- [Activity]: With the pictures set aside, write out all of the data exactly as it stands.

- [Records for this task]:
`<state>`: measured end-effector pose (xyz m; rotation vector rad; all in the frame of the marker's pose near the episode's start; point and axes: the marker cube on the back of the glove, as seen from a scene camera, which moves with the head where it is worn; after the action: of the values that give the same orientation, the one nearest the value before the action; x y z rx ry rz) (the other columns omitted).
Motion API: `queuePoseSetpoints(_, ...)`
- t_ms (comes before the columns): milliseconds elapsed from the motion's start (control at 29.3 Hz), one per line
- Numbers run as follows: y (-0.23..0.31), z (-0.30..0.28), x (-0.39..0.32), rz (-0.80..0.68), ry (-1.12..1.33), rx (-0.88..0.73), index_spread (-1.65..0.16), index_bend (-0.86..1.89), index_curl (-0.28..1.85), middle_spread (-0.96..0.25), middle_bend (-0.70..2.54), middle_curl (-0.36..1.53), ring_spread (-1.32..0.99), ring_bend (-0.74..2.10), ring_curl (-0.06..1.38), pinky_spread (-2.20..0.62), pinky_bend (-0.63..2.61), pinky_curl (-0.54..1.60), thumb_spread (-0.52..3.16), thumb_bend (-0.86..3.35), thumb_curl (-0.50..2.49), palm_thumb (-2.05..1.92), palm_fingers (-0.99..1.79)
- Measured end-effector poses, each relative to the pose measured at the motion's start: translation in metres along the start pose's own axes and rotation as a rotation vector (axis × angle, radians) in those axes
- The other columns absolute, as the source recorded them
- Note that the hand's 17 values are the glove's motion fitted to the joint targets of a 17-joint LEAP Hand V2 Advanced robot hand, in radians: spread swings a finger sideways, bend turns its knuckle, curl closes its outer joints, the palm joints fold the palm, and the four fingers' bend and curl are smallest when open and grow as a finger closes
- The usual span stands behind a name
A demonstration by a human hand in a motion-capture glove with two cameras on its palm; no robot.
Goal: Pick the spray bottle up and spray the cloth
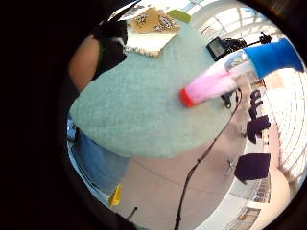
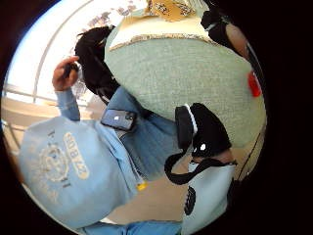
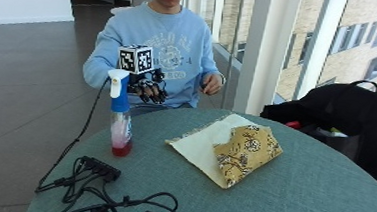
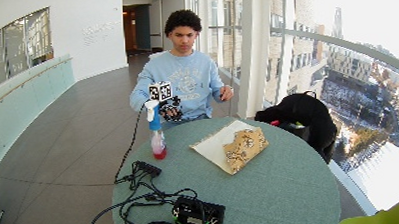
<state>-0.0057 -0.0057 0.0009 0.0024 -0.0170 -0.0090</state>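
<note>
Step in hand: we judge it to be the reach for the bottle; nothing is lifted yet.
Hand: our black-gloved right hand (image 3: 148, 89) hangs in the air just behind the bottle's head, fingers pointing down and loosely curled, holding nothing.
Bottle: the clear plastic spray bottle with pink liquid, blue neck, white trigger head and red base (image 3: 119, 114) stands upright on the counter near its edge, on the hand's side. In the little-finger-side palm view it looms close (image 1: 230, 74), so we take the palm to be near it but not touching.
Cloth: the cream cloth with a folded-over yellow patterned half (image 3: 229, 147) lies flat at the middle of the counter, well apart from the bottle.
Counter: round, covered in grey-green fabric (image 3: 315, 195).
Doing it well: we should bring the palm round the blue neck, index finger over the trigger, lift straight up so the narrow base does not tip, then turn the nozzle toward the cloth before squeezing.
Other things: a black power strip with tangled black cables (image 3: 97, 169) lies on the counter's near side; a black bag (image 3: 348, 117) sits beside the counter.
In the way: the path from bottle to cloth looks free; the cables lie near the bottle's base and could snag a low sweep.
</note>
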Motion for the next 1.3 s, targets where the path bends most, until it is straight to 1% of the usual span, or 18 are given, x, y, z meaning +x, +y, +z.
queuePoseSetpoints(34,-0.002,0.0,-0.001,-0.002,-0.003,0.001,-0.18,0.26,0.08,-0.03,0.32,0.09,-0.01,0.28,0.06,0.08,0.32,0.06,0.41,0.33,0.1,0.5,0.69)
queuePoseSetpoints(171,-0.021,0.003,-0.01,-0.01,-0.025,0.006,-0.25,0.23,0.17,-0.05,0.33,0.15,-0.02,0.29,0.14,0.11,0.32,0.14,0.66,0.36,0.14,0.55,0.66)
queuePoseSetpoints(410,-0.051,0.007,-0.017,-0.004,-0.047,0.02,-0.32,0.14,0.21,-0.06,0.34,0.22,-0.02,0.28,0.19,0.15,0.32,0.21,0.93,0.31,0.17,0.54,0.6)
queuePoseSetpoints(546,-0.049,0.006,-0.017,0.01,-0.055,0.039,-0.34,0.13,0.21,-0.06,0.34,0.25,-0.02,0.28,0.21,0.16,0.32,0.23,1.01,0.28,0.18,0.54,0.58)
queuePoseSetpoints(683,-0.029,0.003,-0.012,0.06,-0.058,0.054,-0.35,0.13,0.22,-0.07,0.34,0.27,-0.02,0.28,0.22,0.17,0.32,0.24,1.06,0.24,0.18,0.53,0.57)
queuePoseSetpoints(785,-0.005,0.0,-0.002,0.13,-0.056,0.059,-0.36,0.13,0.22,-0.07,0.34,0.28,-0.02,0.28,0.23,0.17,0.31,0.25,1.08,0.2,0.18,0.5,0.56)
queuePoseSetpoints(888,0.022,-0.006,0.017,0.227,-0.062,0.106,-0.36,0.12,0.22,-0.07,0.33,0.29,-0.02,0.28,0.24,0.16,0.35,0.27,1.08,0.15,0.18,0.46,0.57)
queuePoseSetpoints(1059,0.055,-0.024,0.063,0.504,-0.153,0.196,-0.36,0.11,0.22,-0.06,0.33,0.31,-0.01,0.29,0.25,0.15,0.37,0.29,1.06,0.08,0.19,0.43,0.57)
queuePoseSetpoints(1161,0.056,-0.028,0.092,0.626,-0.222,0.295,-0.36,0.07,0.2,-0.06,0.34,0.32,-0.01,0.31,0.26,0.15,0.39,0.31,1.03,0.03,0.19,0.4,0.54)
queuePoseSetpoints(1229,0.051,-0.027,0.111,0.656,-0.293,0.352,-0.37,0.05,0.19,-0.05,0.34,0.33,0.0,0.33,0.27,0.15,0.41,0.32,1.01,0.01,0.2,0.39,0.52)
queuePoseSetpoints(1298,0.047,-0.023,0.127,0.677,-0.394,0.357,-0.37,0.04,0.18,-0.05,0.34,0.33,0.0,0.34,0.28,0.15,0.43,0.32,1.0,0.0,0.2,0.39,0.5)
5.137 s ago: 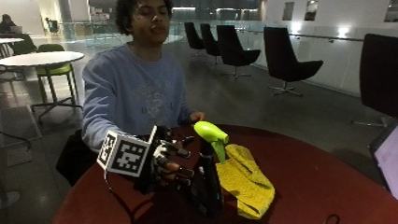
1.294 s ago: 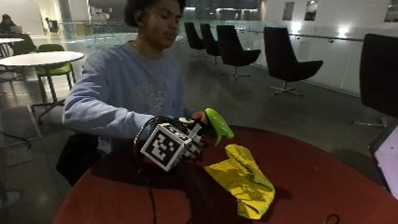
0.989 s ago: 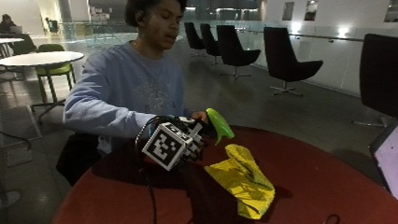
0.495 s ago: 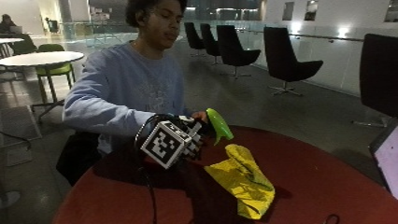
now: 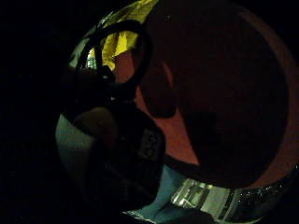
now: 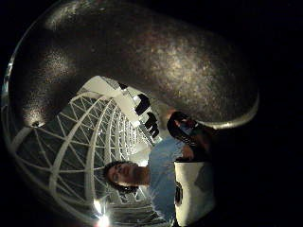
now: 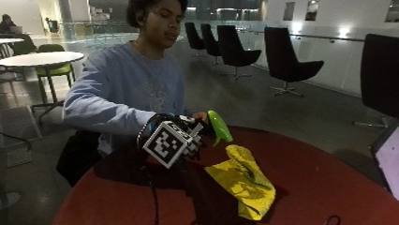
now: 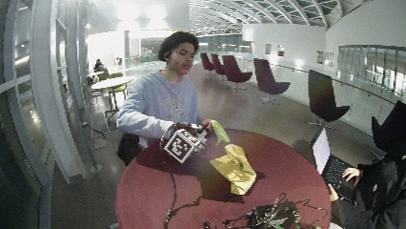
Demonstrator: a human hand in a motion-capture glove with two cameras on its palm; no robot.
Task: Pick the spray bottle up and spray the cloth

- [Task answer]:
`<state>`: measured end-effector pose (xyz m; rotation vector rad; all in the frame of the marker's pose near the episode's start; point and axes: the marker cube on the back of the glove, as seen from a scene camera, which moves with the head where it is worn; after the action: of the values that give the same orientation, the one nearest the value before the action; x y z rx ry rz) (the other columns omitted).
Motion API: `queuePoseSetpoints(_, ...)`
- t_ms (comes before the columns): milliseconds elapsed from the motion's start (control at 29.3 Hz), one per line
- Numbers run as follows: y (-0.23..0.31), z (-0.30..0.28), x (-0.39..0.32), rz (-0.80..0.68), ry (-1.12..1.33), rx (-0.88..0.73), index_spread (-1.65..0.16), index_bend (-0.86..1.89), index_curl (-0.28..1.85), middle_spread (-0.96..0.25), middle_bend (-0.70..2.54), middle_curl (-0.36..1.53), ring_spread (-1.32..0.99), ring_bend (-0.74..2.10), ring_curl (-0.06..1.38), pinky_spread (-2.20..0.62), pinky_bend (-0.63..2.61), pinky_curl (-0.54..1.60), thumb_spread (-0.52..3.16), thumb_bend (-0.86..3.35), thumb_curl (-0.50..2.49), palm_thumb (-2.05..1.92), palm_fingers (-0.99..1.79)
- Measured end-effector poses, each relative to the pose measured at the motion's start: translation in metres along the start pose's own axes and rotation as a rotation vector (axis × angle, radians) in those axes
- The other columns absolute, as the source recorded them
- Note that the hand's 17 values are the glove's motion fitted to the joint targets of a 17-joint LEAP Hand V2 Advanced robot hand, in radians: spread swings a finger sideways, bend turns its knuckle, curl closes its outer joints, the palm joints fold the palm, and the four fingers' bend and curl are smallest when open and grow as a finger closes
- The usual span stands behind a name
A demonstration by a human hand in a motion-capture glove with two cameras on its palm; no robot.
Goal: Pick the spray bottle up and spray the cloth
<state>-0.0057 -0.0057 0.0009 0.0024 -0.0170 -0.0090</state>
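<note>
Step in hand: we judge it to be the reach for the bottle; nothing is lifted yet.
Hand: our black-gloved right hand (image 3: 148, 89) hangs in the air just behind the bottle's head, fingers pointing down and loosely curled, holding nothing.
Bottle: the clear plastic spray bottle with pink liquid, blue neck, white trigger head and red base (image 3: 119, 114) stands upright on the counter near its edge, on the hand's side. In the little-finger-side palm view it looms close (image 1: 230, 74), so we take the palm to be near it but not touching.
Cloth: the cream cloth with a folded-over yellow patterned half (image 3: 229, 147) lies flat at the middle of the counter, well apart from the bottle.
Counter: round, covered in grey-green fabric (image 3: 315, 195).
Doing it well: we should bring the palm round the blue neck, index finger over the trigger, lift straight up so the narrow base does not tip, then turn the nozzle toward the cloth before squeezing.
Other things: a black power strip with tangled black cables (image 3: 97, 169) lies on the counter's near side; a black bag (image 3: 348, 117) sits beside the counter.
In the way: the path from bottle to cloth looks free; the cables lie near the bottle's base and could snag a low sweep.
</note>
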Motion for the next 1.3 s, targets where the path bends most, until it is straight to 1% of the usual span, or 18 are given, x, y, z meaning +x, +y, +z.
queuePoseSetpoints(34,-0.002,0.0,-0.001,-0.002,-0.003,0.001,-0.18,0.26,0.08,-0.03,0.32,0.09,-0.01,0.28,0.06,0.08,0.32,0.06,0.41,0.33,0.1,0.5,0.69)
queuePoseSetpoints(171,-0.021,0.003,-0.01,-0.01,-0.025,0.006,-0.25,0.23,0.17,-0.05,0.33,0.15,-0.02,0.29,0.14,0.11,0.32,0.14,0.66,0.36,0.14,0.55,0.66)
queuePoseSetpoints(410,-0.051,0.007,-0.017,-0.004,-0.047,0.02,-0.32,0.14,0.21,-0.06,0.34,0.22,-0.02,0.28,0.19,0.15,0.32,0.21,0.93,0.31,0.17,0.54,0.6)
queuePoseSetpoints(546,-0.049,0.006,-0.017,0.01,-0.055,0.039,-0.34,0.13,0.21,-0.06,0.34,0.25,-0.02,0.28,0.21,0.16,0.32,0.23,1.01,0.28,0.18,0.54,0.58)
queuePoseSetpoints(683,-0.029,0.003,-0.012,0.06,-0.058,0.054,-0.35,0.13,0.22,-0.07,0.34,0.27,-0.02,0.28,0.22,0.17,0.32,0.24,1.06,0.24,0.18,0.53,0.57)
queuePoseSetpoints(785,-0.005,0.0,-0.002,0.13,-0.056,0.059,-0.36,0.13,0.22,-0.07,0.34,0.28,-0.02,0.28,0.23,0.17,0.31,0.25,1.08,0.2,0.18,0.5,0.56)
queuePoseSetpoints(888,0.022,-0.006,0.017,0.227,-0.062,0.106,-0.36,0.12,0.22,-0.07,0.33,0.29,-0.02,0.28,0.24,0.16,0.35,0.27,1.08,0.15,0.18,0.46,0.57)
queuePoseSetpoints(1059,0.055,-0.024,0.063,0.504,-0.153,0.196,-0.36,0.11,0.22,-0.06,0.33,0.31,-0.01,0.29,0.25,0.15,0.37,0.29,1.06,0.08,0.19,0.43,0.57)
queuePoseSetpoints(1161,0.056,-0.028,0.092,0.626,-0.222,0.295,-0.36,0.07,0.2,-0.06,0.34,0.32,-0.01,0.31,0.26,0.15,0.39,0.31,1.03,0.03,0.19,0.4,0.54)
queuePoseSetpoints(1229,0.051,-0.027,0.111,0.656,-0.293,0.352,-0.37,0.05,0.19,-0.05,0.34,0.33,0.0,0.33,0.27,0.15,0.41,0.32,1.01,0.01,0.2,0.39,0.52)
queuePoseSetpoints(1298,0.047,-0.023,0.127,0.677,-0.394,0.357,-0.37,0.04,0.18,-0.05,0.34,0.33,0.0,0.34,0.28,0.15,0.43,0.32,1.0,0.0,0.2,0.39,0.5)
5.137 s ago: 
1.294 s ago: 
0.989 s ago: 
0.495 s ago: 
now: 
now: 
now: 
now: 
Demonstrator: a human hand in a motion-capture glove with two cameras on its palm; no robot.
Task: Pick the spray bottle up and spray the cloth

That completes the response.